Complicating matters is SSC - yes, those motherfuckers are the owners of Landmark, LLC, and used that company as a proxy to get assets onto Hercynia. They knew that there were humans living here, but more importantly, they believed there were still Egregorians living here. They had a project that was begun 500 years ago, involving research into Egregorian Overminds as a substrate for a new kind of mech, called the Emperor. They aim to finish the job by sending a black-ops group called the Constellar Midnights to kidnap and return an Overmind. Which, you'll note, is currently the only Overmind on the planet, and would be an enormous loss to the Egregorians here.

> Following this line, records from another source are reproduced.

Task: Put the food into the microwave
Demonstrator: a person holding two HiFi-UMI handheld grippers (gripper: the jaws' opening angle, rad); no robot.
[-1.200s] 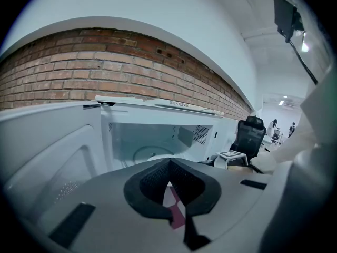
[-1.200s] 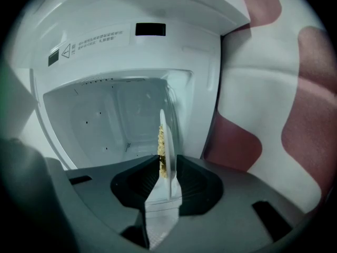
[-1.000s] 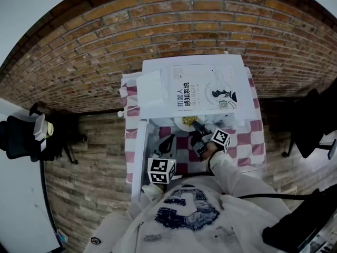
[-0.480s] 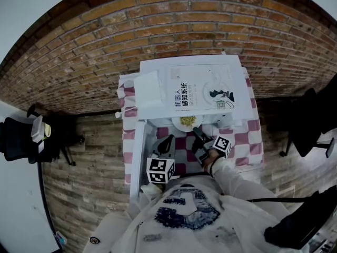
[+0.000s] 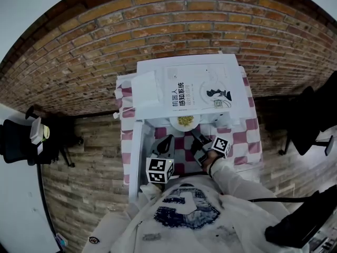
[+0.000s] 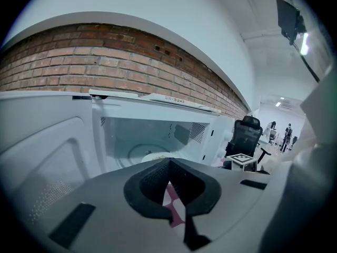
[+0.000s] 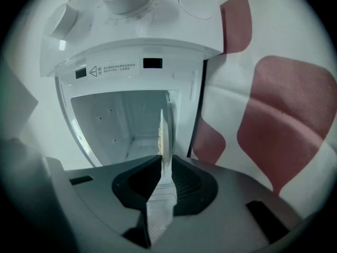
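Gripper (image 5: pixel 196 136) in right hand, reaching nearly level, just closed onto plate (image 5: pixel 184 122) rim.

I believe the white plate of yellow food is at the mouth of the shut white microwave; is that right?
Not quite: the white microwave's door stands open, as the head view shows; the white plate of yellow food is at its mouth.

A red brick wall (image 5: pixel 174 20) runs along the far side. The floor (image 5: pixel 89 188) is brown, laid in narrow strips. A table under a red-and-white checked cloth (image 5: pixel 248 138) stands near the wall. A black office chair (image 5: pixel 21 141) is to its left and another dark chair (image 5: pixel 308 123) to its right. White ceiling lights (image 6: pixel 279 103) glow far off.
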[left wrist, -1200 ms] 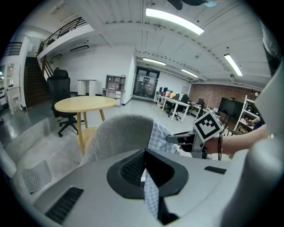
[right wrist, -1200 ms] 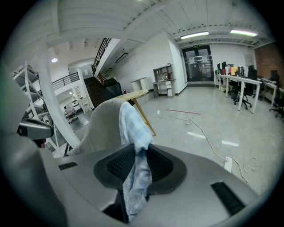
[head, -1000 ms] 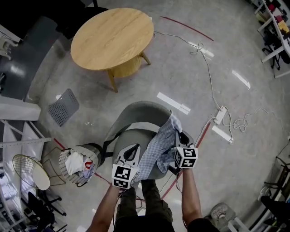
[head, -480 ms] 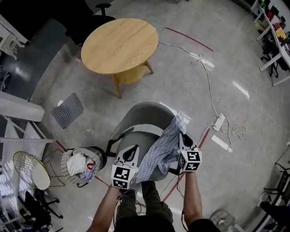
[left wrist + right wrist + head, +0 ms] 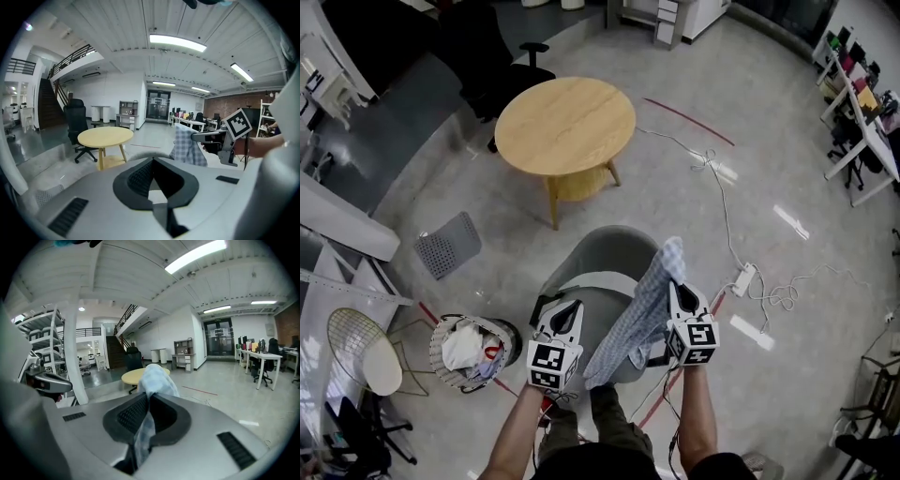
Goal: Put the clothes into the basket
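A blue-and-white checked cloth (image 5: 637,317) hangs in the air over a grey chair (image 5: 598,251), pinched at its top corner by my right gripper (image 5: 678,292), which is shut on it. The right gripper view shows the fabric (image 5: 157,378) bunched between the jaws and trailing down past them. My left gripper (image 5: 568,307) hovers left of the cloth, apart from it, its jaws closed with nothing in them. From the left gripper view the cloth (image 5: 187,147) dangles from the right gripper (image 5: 201,137) ahead. A round basket (image 5: 441,361) with clothes inside stands on the floor at lower left.
A round wooden table (image 5: 565,127) stands beyond the chair, with a black office chair (image 5: 502,56) behind it. A power strip and cables (image 5: 741,278) lie on the floor to the right. A grey perforated panel (image 5: 447,244) lies at left, near shelving.
Both grippers have risen. The checked cloth has come up off the chair seat and now hangs longer and freer from the right gripper.
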`<state>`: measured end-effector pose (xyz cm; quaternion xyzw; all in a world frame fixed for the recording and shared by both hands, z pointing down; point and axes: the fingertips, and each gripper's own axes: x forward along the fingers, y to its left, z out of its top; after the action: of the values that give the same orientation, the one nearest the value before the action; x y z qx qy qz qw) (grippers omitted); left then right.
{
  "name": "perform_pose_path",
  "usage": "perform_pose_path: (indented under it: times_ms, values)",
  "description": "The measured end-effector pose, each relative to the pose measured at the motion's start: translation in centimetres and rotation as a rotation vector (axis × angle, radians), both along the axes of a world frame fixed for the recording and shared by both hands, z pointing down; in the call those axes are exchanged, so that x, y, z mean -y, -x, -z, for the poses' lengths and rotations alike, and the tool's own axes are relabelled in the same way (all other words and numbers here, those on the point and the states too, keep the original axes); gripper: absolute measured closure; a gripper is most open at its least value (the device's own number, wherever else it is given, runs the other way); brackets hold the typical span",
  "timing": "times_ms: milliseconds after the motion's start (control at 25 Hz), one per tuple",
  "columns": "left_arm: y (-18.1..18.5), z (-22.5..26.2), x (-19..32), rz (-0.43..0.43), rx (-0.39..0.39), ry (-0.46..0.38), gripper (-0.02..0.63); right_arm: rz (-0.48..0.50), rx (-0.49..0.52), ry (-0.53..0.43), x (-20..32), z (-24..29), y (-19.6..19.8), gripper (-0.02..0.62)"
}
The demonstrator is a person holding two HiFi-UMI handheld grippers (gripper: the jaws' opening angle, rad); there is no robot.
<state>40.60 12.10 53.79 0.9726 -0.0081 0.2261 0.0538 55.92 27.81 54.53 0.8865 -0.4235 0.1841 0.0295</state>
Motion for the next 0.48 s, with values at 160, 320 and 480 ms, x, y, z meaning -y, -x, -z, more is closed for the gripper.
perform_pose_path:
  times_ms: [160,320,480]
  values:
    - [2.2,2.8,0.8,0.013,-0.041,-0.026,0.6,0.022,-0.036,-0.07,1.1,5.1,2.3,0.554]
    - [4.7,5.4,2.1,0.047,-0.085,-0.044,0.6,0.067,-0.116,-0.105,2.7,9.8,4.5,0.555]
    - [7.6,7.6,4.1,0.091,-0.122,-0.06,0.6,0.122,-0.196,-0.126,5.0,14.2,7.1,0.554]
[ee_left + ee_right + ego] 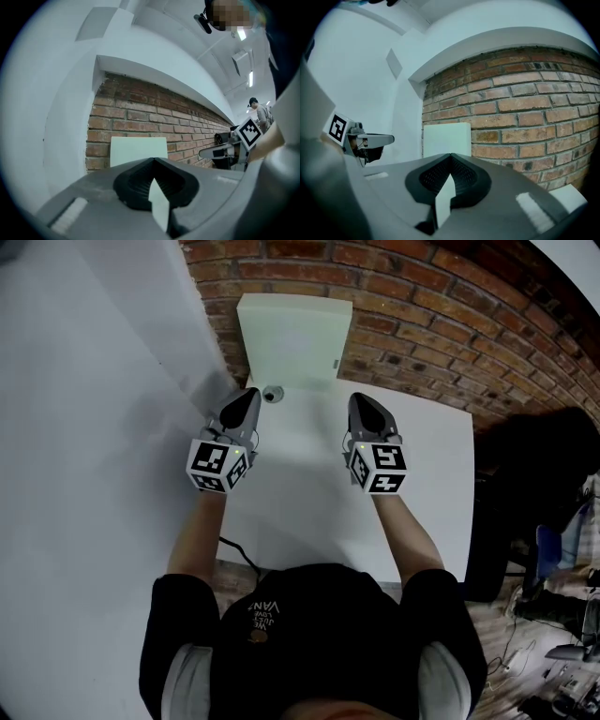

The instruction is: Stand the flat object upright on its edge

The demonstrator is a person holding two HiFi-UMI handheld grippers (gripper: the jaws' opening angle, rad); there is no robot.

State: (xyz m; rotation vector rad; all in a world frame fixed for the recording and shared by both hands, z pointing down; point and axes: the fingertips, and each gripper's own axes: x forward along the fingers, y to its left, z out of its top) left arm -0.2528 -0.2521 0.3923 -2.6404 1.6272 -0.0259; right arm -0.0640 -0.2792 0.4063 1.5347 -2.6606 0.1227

On top of THAT is the situation with one of the NHPs the players brought with them. Turns out Wonder-4 found and transmitted the NHP created by SSC to reside within the Emperor - an NHP created by reasearching, vivisecting, and fusing an Egregorian Overmind onto an NHP substrate. Cliodnha isn't sure whether she can claim that Egregorian heritage, when she was the result of such a terrible process. And, if the truth of her origin were to be known, she would certainly become another target for the SSC spooks.

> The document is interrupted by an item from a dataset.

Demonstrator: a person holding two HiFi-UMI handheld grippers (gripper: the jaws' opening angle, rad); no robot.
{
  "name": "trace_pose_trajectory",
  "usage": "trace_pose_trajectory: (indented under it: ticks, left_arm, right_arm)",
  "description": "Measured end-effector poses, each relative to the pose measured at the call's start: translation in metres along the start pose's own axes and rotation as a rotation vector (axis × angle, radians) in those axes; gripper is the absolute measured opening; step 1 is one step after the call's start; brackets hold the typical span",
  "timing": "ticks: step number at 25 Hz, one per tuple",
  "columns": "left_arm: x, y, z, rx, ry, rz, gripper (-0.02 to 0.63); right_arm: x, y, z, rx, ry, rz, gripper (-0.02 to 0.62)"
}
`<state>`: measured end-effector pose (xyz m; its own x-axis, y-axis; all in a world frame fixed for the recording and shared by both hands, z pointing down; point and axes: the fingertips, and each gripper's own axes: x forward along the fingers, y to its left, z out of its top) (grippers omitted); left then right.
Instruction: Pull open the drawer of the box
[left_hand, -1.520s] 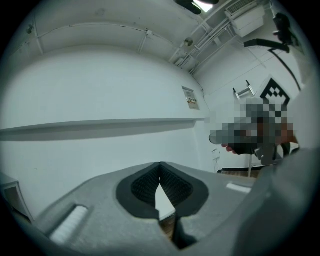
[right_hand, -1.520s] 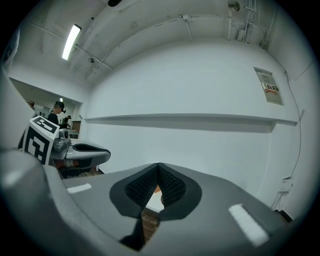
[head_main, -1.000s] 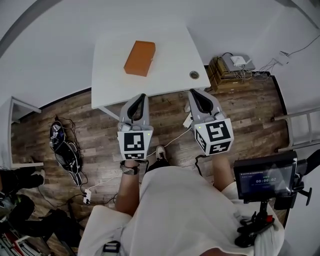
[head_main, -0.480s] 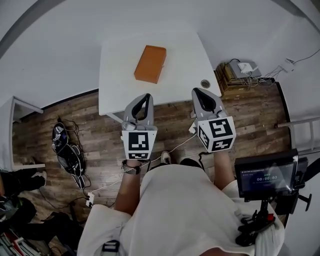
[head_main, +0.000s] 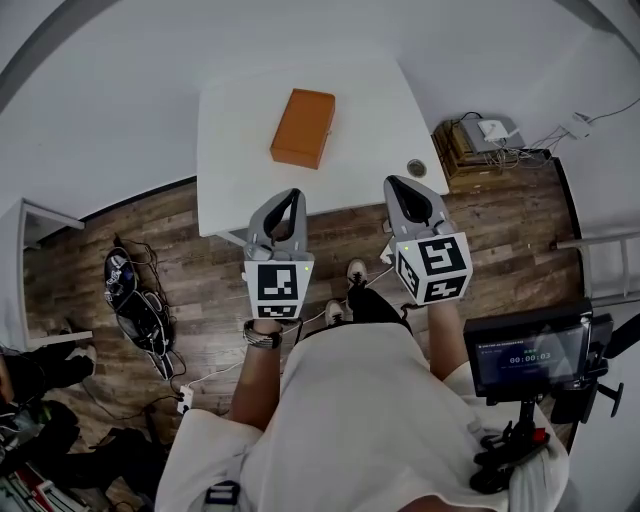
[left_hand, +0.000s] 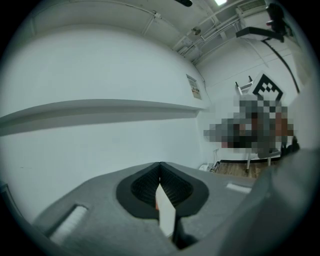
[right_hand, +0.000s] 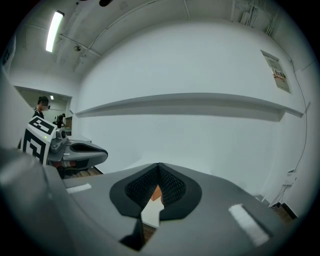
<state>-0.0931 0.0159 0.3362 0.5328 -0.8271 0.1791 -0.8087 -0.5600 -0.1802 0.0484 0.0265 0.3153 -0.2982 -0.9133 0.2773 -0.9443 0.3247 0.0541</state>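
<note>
Both pinched shut and empty, my left gripper (head_main: 291, 194) sits nearer than my right gripper (head_main: 391, 183) to the flat orange rectangular box (head_main: 303, 128) — straight ahead, long axis pointing away.

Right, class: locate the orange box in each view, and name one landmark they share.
Head view: orange box upper centre, on the white table.
Left gripper view: low centre, a thin orange sliver.
Right gripper view: low centre, a small orange patch.
Shared landmark: the white table.
</note>
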Motion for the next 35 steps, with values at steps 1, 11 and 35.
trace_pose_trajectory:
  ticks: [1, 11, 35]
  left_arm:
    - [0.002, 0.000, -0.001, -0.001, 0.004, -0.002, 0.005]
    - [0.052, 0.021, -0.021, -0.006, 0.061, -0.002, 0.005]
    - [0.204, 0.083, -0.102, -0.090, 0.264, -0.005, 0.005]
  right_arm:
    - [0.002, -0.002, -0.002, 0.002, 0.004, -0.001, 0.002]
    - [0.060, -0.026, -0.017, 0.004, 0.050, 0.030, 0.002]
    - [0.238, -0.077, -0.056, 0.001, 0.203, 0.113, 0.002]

Meanwhile, Wonder-4 has successfully both manipulated Mendicant-2 into attacking the players and snuck one of her bodies into their city disguised as a human refugee. The trouble now is that Mendicant-2 is only really interested in the combat, the fight - which means he actually isn't interested in attacking the town, or killing the players. And so, despite themselves, the players have taken something of a liking to him. And, despite himself, he's taken a liking to them, and has been helping them refine their own mech builds. This isn't going according to Wonder-4's plans, but all hope is not yet lost for her.

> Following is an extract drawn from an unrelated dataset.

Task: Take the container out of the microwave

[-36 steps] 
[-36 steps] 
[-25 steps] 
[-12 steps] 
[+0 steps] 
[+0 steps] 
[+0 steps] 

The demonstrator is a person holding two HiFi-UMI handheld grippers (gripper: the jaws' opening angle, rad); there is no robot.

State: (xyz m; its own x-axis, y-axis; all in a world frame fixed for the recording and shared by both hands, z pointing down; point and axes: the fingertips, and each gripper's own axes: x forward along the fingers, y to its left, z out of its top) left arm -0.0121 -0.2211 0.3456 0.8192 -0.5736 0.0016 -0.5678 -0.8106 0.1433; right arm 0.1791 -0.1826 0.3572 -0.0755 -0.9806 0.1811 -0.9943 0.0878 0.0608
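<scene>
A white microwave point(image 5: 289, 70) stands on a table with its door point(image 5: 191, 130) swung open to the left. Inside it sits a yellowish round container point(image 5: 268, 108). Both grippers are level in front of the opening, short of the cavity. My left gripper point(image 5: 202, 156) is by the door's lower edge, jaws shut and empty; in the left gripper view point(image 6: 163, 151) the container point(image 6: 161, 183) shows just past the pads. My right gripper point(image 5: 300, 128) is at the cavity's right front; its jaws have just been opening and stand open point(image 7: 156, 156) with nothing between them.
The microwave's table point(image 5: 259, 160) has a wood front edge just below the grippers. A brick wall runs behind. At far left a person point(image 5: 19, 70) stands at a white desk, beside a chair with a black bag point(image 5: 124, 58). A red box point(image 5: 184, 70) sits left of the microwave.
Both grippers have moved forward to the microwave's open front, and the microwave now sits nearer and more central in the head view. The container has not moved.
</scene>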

See, it turns out that Mendicant-2 is responsible for a terrifying nanotech weapon referred to in Witness only as [The End], an entity that the players have encountered and fought multiple times. Mendicant-2's casket and true body pilots this mass on nanomachines, and the only way to truly disable it will be to destroy his casket. And it must be disabled, for as the players have attacked it, it's been learning and growing, and when the Union relief fleet finally arrives, if it hasn't been dealt with it will take over the ships and sail the stars in a tide of death. So, there's going to be a dramatic moment there. I don't know what will happen! I think if the players won't take the shot, Wonder-4 will reveal herself as the friendly-but-mysterious hacker ally the players have been talking to occasionally, take over one of the player's mechs, and force him to take the shot. We'll see how that goes.

Eventually, the players will also need to deal with the Constellar Midnights, figure out the mystery of the anomalies surrounding Evergreen, and get the refugee city into something resembling sustainability. They're well on their way to that last one, at least, so that's nice, but the year is getting long and the winter is coming.

Act 2 ends with Mendicant-2's fate. Act 3, eventually will involve a military campaign backed by Union troops against Heirophant-3, with Wonder-4 attempting to stir up resentment and conflict between the two as much as possible. Once the players have dealt with Heirophant-3, they'll face Wonder-4, and then will travel deep into the vaults of the northern ice caps to confront, or heal, Overland/Kingmaker.

What happens to an NHP when it dies? What is the ultimate fate of the Egregorian people? How do you deal with the aftermath of a war that killed so many people? What does it mean that humanity has finally found another species to share the galaxy with? What does it mean to be a child of a parent with such a terrible legacy? How do you differentiate between Human, NHP, and Egregorian - or should you?

I don't know if we can give definitive answers to these questions, but I've been really enjoying exploring these questions through play with my wonderful players.